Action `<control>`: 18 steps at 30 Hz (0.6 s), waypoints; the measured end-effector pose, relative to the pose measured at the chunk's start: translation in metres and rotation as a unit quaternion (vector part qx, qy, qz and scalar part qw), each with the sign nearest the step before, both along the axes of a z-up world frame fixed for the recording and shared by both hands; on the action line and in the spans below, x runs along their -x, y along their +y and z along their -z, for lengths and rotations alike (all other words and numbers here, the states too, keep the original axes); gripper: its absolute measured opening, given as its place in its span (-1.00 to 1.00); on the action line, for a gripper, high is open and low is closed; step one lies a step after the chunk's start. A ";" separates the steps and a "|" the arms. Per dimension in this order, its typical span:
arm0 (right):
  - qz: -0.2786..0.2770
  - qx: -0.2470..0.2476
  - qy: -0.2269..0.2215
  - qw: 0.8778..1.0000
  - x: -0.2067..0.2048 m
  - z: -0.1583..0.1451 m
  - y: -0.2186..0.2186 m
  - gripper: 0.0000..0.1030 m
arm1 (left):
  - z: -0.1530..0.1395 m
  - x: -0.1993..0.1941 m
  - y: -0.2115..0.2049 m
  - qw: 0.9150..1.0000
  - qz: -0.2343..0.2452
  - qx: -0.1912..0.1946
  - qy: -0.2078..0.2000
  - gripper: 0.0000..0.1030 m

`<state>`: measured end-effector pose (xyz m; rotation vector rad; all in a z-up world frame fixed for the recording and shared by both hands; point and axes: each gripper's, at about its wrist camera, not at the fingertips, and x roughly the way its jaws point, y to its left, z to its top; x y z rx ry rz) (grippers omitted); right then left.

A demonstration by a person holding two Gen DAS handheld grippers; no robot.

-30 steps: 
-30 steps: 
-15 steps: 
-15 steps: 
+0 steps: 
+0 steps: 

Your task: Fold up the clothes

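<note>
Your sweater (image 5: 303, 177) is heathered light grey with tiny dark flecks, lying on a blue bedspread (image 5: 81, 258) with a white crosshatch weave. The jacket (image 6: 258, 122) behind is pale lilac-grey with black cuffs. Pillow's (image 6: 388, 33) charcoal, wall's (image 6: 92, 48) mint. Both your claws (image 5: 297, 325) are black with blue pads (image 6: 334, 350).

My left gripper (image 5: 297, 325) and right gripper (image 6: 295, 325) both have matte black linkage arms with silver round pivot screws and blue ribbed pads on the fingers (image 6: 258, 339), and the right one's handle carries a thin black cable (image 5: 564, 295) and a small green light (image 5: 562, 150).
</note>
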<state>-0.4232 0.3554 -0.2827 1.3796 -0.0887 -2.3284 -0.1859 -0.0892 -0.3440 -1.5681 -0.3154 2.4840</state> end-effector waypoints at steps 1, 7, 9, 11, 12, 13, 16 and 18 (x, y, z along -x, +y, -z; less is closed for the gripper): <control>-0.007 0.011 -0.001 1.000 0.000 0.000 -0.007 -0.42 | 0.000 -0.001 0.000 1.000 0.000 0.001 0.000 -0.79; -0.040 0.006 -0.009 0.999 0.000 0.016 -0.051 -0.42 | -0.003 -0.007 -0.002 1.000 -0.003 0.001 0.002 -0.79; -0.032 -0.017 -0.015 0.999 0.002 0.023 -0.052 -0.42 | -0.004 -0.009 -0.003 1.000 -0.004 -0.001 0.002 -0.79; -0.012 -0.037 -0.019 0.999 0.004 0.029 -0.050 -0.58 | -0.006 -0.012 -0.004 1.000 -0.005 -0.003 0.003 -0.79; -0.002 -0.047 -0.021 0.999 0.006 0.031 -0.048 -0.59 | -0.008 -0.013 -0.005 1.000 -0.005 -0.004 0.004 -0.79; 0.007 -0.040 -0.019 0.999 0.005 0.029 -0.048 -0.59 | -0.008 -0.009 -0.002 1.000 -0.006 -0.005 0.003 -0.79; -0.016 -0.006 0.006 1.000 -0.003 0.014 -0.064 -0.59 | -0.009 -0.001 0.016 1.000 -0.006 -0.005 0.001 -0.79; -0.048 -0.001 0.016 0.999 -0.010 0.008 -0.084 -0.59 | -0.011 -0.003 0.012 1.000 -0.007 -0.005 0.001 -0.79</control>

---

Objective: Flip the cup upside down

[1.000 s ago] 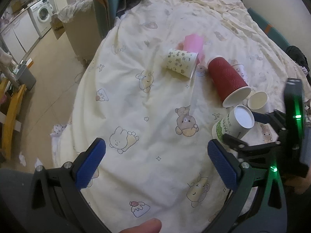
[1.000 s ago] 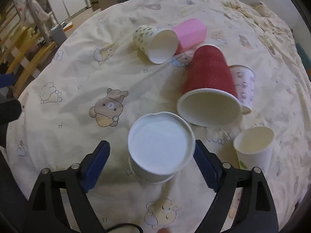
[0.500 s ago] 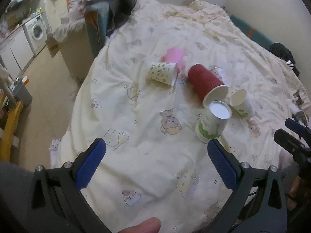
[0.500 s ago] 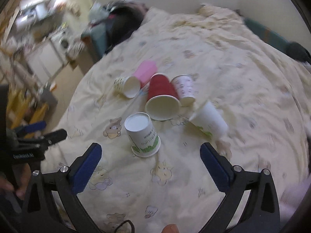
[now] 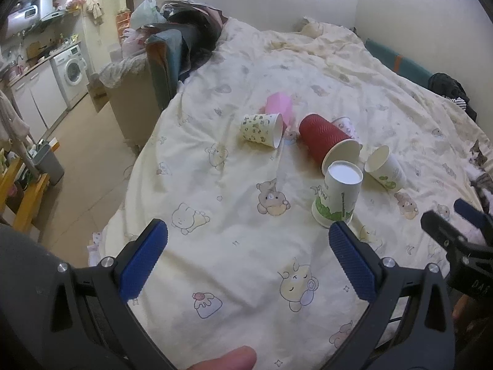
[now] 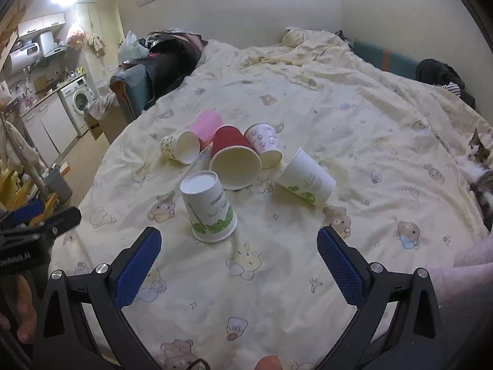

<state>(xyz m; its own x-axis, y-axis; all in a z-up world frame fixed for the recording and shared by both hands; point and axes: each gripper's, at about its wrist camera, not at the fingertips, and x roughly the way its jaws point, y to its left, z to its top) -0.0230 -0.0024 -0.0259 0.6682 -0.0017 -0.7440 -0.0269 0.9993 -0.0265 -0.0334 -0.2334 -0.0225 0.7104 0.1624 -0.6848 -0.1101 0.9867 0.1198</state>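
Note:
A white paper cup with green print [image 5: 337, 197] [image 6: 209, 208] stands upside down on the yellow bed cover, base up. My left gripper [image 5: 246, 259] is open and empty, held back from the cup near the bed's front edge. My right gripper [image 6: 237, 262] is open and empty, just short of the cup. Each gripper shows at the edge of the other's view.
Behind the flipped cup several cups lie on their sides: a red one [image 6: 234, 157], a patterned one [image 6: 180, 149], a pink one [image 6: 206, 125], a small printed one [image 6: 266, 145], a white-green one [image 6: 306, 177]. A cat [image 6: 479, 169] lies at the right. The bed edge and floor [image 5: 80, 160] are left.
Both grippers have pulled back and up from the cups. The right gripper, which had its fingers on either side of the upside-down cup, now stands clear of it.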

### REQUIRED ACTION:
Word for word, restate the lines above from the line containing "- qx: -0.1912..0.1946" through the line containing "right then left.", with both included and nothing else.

### SOLUTION TO THE PROBLEM:
  - qx: -0.1912..0.1946
  - qy: -0.2078..0.2000
  - gripper: 0.0000..0.1030 m

`<state>`: measured end-effector pose (xyz m; rotation vector rad; all in a z-up world frame fixed for the recording and shared by both hands; point and axes: each gripper's, at about its wrist camera, not at the fingertips, and x roughly the way its jaws point, y to its left, z to its top; x y z rx ry rz) (grippers omitted); right then left.

The exercise is now complete.